Richard Garriott’s NFT-Based MMO Has a Name: “Iron & Magic”

MassivelyOP is reporting that Richard Garriott’s in-development NFT-based MMORPG now has a website and a name: Iron & Magic. There’s also an official Twitter account, in case you feel inclined to give them a follow. Currently, the Twitter account is mostly tweeting concept art for various plots of land (and buildings) that future players of Iron & Magic will be able to buy and sell as NFTs.

You may remember that space tourist Richard Garriott, fresh off the utter collapse of Shroud of the Avatar, had threatened us all with another new MMO project filled with NFTs back in April of this year. Any hopes that this might have been a passing flight of fancy or that the people involved came to their senses are now dashed, as the game in question has a title and a website now. Touting a game called Iron and Magic, the website details no systems, setting information, or release date plans, but it does have a store section marked as coming soon asking you to buy land in a world created by Lord British.

No, really, that’s what happens with one click of the scroll wheel. Right down to the store, which is coming soon and displays little rotating bespoke blocks of land you can buy. This isn’t a joke; this is what the team actually has on display. The official Twitter has more details on actual systems, calling the game a Web 3.0 sandbox and teasing things like biomes, cooking minigames, party finders, various shops, magic, and so forth, although it offers

The Iron & Magic storefront is divided into three sections: Nobility, Merchants & Monsters, and Adventurers. Nobility seems to be the storefront for land, Merchants & Monsters is where shops and (presumably) creatures can be purchased, and Adventurers is for…something.

The Team page lists a handful of names associated with the project — Richard Garriott is there, obviously, as are Todd Porter and Chris Spears. Also listed on that page are the various investors and backers that Iron & Magic has courted to date. As you might expect, it’s a collection of Web 3.0 investment firms, DAOs, and a few crypto-aligned companies.

MassivelyOP is…not keen on any of this:

We know all of this was included in the first post we linked, but just in case you don’t feel like clicking through again, that was your recap.

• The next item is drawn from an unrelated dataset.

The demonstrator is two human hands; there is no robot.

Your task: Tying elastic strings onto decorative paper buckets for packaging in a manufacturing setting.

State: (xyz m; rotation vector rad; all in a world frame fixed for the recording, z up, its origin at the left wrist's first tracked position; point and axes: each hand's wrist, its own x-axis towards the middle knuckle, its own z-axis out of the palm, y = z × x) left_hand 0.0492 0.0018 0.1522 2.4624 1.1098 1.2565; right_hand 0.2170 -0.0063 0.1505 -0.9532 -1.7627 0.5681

Even if this project weren’t clearly a way to sell you bespoke land NFTs (which, to be clear, the website makes it utterly transparent it is), these should be more than enough red flags to make you question this.

The gaming community at large has greeted the concept of NFT-based games with a mixture of skepticism and scorn, although this hasn’t stopped developers (big and small alike) from attempting to bring Web 3.0 technologies into the gaming market. The concept renders and images being released by DeMeta look great, as one might expect. There’s a certain “tabletop miniature” feel to the game assets we’ve seen thus far. But looks aren’t everything, and Iron & Magic has a lot of work to do to overcome the skepticism of gamers.

3 Responses

  1. The Great Balls O' Fyre says:

    That 19th century American showman P. T. Barnum is said to have stated, “There is a Sucker born every minute.”

    While no one is certain if this is something that legendary circus man actually ever said, it’s for certain that with “Shroud of the Avatar”, Richard Garriott’s belated follow up to that first great successful MMO “Ultima Online”, that the saying ought to be carefully remembered.

    Garriott made lots of promises when collecting change for making SOTA. The game would be a spiritual successor to UO, with the same careful attention to details and interactivity. It would be immersive and feel real. Early huge problems with its abstracted combat system- heavily pointed out by hundreds of loyal fans play testing the early game, would be resolved before release. Unfinished NPC dialogue would be completed, etc. etc.

    The game wasn’t even a shroud of the memory of UO. It was a lazy, money-grubbing excuse of a poorly cobbled together effort, worthy of a 1800’s carnival barker.

    I was among the most ardent lovers of UO, there from the very beginning. I played pretty much nightly for six years, starting at beta. I formed a large guild and actively encouraged others to buy it. For all the lousy connectivity of those days, it was still wonderfully immersive, and felt….complete and competently designed.

    “Shroud of the Avatar”, which I pledged at Knight level during it’s Kickstarter, seemed like such a good idea. After all, computer games have come a long way since those golden 1990s.

    Alas, while the actual artists working on Shroud seemed competent enough, designing nice clothes, armor, weapons and towns- at the very top things were ridden with lack of wisdom, lacking care for it’s product and seemed to run with a design plan created on one of the more evil and chaotic planes.

    Somehow, announcing a NFT based MMO, with huge emphasis on the “NFT” part, seems apt, doesn’t it?

    As a competent writer of fiction named Bill once wrote, “All that glisters is not Gold.”

  2. Zeph Grey says:

    Oi… No. Just no. Richard bilked me for several hundred on SotA, he’s not even getting my time on this one. Not when it’s so obviously doomed to failure by incorporating something as obviously shady as NFTs.

    It’s time for him to take whatever he has left and just retire. I hate to say it, but Richard is a disgraced lord.

  3. Ken Hoyt says:

    I hope he grifts as little as possible from fans’ nostalgia with this.